**What needs to be done**.
Nothing but the lines below from the one with "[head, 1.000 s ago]" through the one with "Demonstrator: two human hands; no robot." should be output, each exactly as given, and no pictures.

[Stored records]
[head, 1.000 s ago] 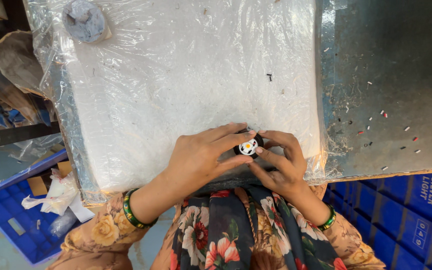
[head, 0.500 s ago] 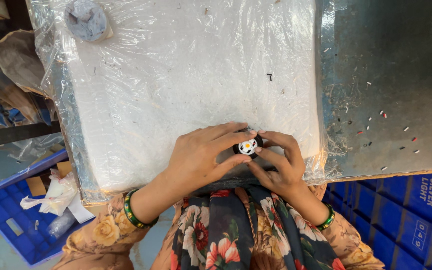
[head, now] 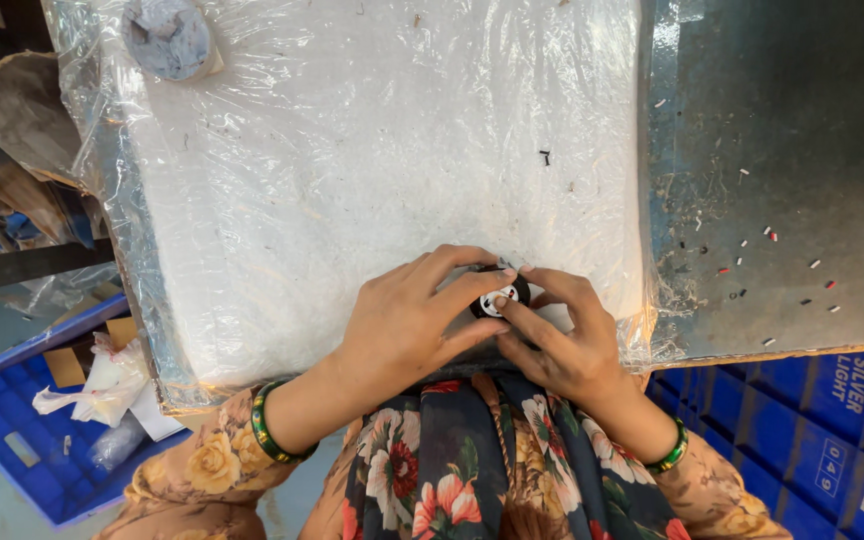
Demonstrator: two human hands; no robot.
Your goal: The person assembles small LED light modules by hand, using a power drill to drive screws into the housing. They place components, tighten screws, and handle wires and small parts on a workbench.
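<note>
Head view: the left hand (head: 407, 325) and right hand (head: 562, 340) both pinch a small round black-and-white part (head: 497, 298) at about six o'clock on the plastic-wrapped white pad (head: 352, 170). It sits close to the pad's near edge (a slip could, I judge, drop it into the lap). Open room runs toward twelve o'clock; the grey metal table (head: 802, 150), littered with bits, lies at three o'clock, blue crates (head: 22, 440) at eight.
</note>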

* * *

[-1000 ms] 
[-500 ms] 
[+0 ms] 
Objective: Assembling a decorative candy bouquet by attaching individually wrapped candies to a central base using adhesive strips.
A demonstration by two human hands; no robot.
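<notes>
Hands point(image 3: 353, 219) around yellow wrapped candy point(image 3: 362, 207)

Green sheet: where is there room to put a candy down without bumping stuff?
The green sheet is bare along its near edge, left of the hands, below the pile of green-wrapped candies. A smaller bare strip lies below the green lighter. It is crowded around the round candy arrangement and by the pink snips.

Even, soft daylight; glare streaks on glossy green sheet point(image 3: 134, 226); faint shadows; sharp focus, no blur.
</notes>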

**Response box**.
[head, 1.000 s ago] 
[head, 0.500 s ago] 
[head, now] 
Demonstrator: two human hands; no robot.

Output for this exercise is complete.